Course:Cons452/UsingR
What is R
R is a programming language and a open source software environment for statistical computing, and is widely used for data analysis. R allows an extraordinary range of statistical calculations. It is a free program, mainly written by voluntary contributions from statisticians around the world. R has its home page at https://www.r-project.org/.
For this course, to utilize R for various statistical analysis, we will use R Studio, which is an Integrated Development Environment (IDE). There are other IDEs available for running R but R Studio is the most popularly used. The picture below depicts the main difference between the two.

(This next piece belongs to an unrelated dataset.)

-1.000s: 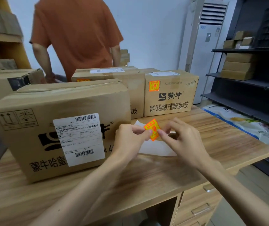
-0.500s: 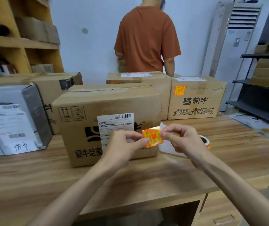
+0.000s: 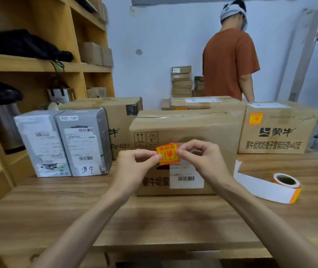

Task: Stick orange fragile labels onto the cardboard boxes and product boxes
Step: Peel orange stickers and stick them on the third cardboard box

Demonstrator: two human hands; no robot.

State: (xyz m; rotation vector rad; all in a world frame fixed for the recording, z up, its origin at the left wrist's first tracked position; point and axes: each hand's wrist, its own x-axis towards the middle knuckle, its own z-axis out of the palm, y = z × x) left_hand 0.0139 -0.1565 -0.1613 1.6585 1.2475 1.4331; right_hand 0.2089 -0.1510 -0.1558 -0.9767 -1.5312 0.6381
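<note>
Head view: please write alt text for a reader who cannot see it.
Left hand and right hand pinch a square orange fragile label before a brown cardboard box on a wooden desk. An orange label roll lies nearby.

label [image 3: 167,153]: raised from desk level to the upper front of the box [image 3: 189,126]; tilted before, now square-on
left hand [image 3: 135,167], right hand [image 3: 198,157]: risen with it
</note>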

Installing R and R Studio Desktop
You need to install both R and R studio on your computer. First, you should install R, followed by R Studio. We will be relying on R Studio Desktop version (it also has a cloud version called R Studio Server)
R | R Studio |
---|---|
Download:
|
Download:
|
After installing, access R Studio like you would access any other application on your computer. It may be useful to add a desktop shortcut for easy access.
Getting familiar
Data types and Data structures[1]
Everything in R is an object.
R has basic 6 data types:
- character:
"cons452"
,"lab"
- numeric:
2
,13.4
- integer:
3L
(L
is for telling R to store this as an integer) - logical:
True
,False
- complex:
3+4i
A simple object in R could be a collection of elements - e.g. sequence of numbers. When all elements are of the same data type, it is called a vector (more specifically atomic vector). Vector is the simplest data structure in R. R data structures include:
- atomic vector
- list
- matrix
- data frame
- factors
For the purpose of CONS 452, data frame is the most relevant data structure. A typical data file (a spreadsheet where columns represent different variables and the rows involve observations), resembles a Data frame in R.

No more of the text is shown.